=== Raw data ===
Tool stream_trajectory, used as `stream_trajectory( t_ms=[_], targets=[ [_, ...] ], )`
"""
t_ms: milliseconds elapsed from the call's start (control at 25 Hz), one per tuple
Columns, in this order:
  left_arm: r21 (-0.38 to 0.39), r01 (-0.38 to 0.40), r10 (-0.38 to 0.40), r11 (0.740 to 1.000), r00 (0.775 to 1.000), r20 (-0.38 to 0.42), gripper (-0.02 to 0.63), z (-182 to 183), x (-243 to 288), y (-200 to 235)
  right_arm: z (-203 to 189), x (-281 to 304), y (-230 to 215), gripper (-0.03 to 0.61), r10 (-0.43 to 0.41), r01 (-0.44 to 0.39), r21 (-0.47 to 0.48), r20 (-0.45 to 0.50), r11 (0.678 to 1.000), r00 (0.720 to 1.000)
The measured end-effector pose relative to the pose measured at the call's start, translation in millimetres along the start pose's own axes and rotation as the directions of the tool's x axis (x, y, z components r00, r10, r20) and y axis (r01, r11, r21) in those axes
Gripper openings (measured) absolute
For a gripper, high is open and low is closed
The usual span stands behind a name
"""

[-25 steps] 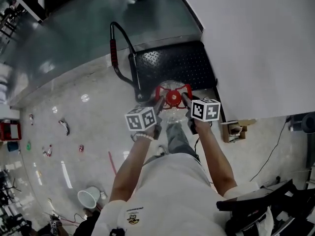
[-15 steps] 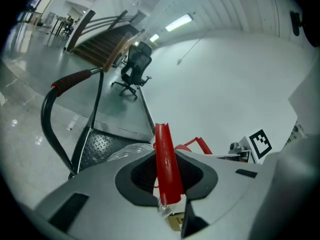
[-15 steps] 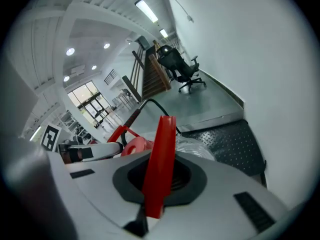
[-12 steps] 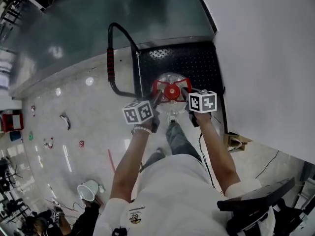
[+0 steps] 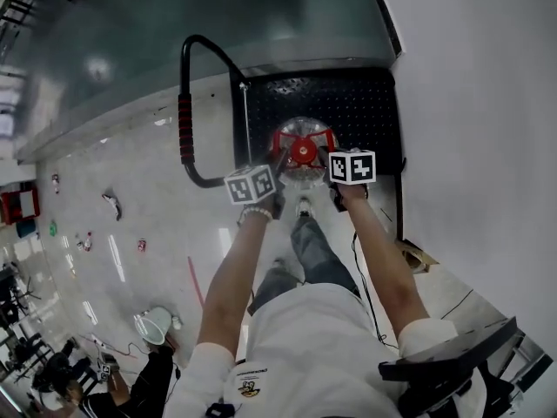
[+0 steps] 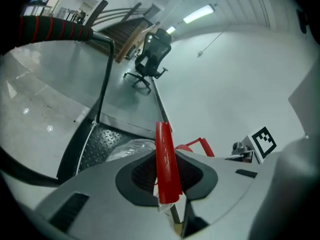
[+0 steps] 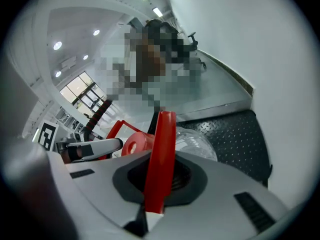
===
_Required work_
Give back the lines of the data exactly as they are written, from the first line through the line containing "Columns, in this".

_Output of the task_
Tool stream_trajectory, used as `stream_trajectory( t_ms=[_], targets=[ [_, ...] ], )`
"""
t_ms: milliseconds elapsed from the call's start (control at 25 Hz), one per tuple
Columns, in this order:

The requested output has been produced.